Return exactly these lines and no others: the one containing "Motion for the" and all that follow it to the end of the listing below.

*** Opening of DATA SEGMENT ***

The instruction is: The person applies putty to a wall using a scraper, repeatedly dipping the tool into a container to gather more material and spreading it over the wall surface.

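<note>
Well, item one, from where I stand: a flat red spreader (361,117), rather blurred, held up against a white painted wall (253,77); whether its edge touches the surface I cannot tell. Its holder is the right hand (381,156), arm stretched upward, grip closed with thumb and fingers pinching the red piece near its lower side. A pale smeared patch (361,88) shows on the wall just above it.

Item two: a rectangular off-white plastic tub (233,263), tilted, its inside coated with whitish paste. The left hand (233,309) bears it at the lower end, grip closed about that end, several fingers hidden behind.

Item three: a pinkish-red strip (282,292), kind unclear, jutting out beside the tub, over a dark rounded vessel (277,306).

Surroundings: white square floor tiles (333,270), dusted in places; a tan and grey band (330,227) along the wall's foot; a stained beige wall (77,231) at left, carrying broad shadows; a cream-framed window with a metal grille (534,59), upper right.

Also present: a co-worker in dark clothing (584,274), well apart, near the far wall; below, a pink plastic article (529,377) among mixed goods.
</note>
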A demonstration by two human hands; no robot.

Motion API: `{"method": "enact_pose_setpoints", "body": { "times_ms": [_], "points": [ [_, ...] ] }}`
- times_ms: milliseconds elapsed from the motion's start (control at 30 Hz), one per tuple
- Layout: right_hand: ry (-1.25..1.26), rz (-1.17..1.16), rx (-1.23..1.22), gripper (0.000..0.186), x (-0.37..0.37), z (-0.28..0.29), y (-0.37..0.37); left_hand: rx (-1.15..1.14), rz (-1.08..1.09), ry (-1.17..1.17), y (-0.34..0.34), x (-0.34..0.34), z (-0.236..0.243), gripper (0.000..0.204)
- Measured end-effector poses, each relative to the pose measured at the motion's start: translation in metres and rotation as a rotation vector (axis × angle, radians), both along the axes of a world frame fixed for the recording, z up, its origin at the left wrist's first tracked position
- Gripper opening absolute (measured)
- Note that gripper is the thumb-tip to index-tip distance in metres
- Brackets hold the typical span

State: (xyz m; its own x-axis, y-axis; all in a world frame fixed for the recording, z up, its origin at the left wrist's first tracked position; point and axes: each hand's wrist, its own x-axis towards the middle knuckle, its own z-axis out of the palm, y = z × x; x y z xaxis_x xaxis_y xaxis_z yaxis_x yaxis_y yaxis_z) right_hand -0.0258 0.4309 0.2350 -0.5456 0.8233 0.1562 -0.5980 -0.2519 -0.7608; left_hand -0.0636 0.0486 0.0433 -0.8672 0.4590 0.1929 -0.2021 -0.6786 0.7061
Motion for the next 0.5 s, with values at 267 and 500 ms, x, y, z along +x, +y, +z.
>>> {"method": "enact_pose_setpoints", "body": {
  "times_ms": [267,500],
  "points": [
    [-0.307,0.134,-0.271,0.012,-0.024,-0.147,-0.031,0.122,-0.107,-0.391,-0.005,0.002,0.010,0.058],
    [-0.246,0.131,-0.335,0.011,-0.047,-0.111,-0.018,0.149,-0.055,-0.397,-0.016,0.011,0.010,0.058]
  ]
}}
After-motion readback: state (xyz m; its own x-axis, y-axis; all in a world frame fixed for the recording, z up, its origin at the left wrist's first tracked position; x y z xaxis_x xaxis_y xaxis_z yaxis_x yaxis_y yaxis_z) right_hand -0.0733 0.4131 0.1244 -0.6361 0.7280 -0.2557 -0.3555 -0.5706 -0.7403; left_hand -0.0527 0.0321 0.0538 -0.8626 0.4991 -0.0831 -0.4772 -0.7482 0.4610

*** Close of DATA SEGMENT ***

▸ **RESULT OF THE EXERCISE**:
Motion for the next 0.5 s, with values at 267 and 500 ms, x, y, z along +x, +y, +z.
>>> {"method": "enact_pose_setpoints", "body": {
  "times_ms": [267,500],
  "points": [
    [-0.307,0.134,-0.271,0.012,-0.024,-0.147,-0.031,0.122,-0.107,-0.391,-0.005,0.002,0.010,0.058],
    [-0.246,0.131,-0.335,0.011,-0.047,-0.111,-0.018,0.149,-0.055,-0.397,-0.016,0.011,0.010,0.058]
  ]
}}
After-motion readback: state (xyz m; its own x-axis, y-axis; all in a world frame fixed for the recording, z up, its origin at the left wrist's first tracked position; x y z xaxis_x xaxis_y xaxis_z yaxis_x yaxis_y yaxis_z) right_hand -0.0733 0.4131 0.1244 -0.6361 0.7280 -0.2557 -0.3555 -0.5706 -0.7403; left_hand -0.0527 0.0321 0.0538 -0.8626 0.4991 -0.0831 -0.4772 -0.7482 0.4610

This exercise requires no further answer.